There were no magnets here—but there were two thousand starving fish. If he still couldn’t catch anything now, he’d eat the rod on the spot!
Ten minutes passed.
Half an hour passed.
Three hours passed…
The sun set in the west, and the evening glow dyed the lake orange-red.
Schools of koi swam across the surface. Some particularly bold ones even swam right beside his float and smacked it twice with their tails before swaggering away, completely ignoring the fragrant bait.
The smile on Yu Xian’s face gradually disappeared, replaced by the vacant expression of a man questioning reality itself.
He suddenly stood up and walked to the lakeside, staring at the fish-filled lake that seemed full of contempt for him.
“This isn’t scientific…”
Scratching his head, Yu Xian simply couldn’t figure it out.
“In a lousy place like the CCTV studio, I could still catch a fish using scientific gravitational acceleration. So why is it that in this feng shui paradise, these fish won’t even look at my bait?”

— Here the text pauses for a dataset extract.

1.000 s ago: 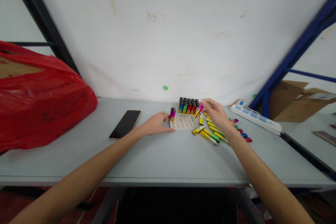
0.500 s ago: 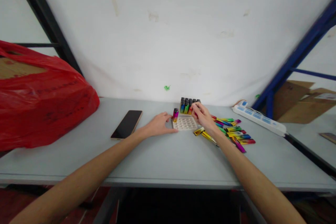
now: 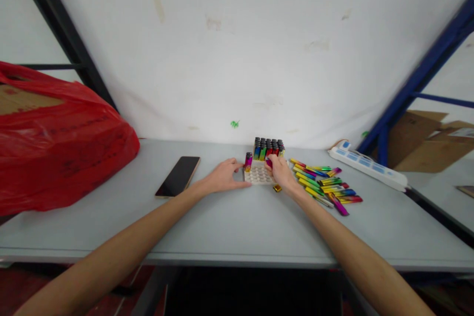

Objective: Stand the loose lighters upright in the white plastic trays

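Flat on the grey table lies a white tray with round holes point(image 3: 258, 176). One purple-and-gold lighter point(image 3: 248, 162) stands upright at its back left corner. My left hand point(image 3: 224, 176) rests at the tray's left edge, thumb and fingers spread, the thumb by the near corner and the fingertips close to the standing lighter. Over the tray's right side, my right hand point(image 3: 281, 174) is closed around a purple lighter point(image 3: 269, 162), mostly hidden by the fingers. Behind the tray, several black-topped lighters point(image 3: 268, 149) stand packed in rows. A gold lighter end point(image 3: 277, 188) shows below my right hand.
Several shiny coloured lighters point(image 3: 314, 182) lie loose to the right. Beyond them is a white power strip point(image 3: 368, 164). A black phone point(image 3: 178, 176) lies left of my left hand. A red plastic bag point(image 3: 70, 143) fills the far left; a cardboard box point(image 3: 418, 143) sits far right.
My right hand has moved down and left, from beside the packed rows to over the holed tray, and the purple lighter in it now shows. My left hand stays in place.
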The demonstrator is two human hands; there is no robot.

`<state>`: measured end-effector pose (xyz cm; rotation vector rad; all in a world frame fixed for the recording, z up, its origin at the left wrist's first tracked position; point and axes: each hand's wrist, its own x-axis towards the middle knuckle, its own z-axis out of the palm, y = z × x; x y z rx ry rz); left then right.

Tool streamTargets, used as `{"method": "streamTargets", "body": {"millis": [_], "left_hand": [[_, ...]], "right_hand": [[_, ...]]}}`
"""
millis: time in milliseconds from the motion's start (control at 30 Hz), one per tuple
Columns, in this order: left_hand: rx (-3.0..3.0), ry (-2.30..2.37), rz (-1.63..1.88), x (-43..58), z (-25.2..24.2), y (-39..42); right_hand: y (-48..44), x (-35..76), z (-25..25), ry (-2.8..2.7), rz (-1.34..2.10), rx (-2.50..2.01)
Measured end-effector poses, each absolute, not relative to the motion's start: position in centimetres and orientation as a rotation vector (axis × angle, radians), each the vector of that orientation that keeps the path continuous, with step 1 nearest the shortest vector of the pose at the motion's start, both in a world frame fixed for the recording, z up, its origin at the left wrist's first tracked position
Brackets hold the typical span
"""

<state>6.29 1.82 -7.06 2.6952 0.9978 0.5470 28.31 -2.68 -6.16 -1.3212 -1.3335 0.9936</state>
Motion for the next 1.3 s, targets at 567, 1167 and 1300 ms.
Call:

“Could it be… these fish didn’t watch the CCTV broadcast? They don’t believe in science? They lack basic physics knowledge? Or maybe my ‘materialist force field’ only works inside CCTV?”
Standing nearby, Wang Dafu was trying so hard not to laugh that his fat cheeks quivered.
He knew exactly how that CCTV fish had been caught—but he didn’t dare say it out loud. If he did, what if Yu Xian stopped treating him like a son? Even though Yu Xian had never acknowledged him in the first place.
“Dad, how about… we call it a day?” Wang Dafu carefully handed over a glass of iced watermelon juice, his voice trembling. “These koi might be… suffering from environmental stress? Loss of appetite? Yeah, collective anorexia! It’s definitely not your skill level!”
Yu Xian looked at this fat “son” who was over ten years older than him, and the corner of his eye twitched violently.
“Bad luck! This is freaking cursed!”
He ripped off his straw hat and slammed it onto the ground. Still unsatisfied, he kicked the priceless fishing rod aside.
“We’re done! Going home! This damn place’s feng shui is suppressing me!”
Filled with nowhere-to-release “skunked fisherman rage,” Yu Xian stormed through the doors of the Jinshui Bay villa.
Right now, he was like a barrel of gunpowder—any spark would set him off.
But the moment he entered, the deathly silent atmosphere in the house instantly extinguished all his anger like a bucket of ice water.
There was no usual sound of Su Qian running over to hug his leg.
No warm bustle of Su Wanyi cooking in the kitchen.
Even the lights weren’t fully on, leaving the house dim and oppressive.
On the living room sofa, Su Wanyi’s eyes were swollen red like peaches. In her hand, she tightly clutched several crumpled A4 papers.
Su Qian hugged her worn old doll, sitting on the carpet with her head lowered, her tiny shoulders trembling from sobbing.
Having lived fifty-five years in his previous life, Yu Xian understood this expression all too well.
It was the look of someone who had been bullied, yet had no power to fight back.
Yu Xian kicked off his flip-flops and slowly sat down beside the sofa.
Su Wanyi looked up at him. The moment she saw Yu Xian, the tension she had been holding finally snapped, and tears burst forth like a broken dam.
“Xiao Yu… something happened with Qianqian’s competition. They’ve gone too far!”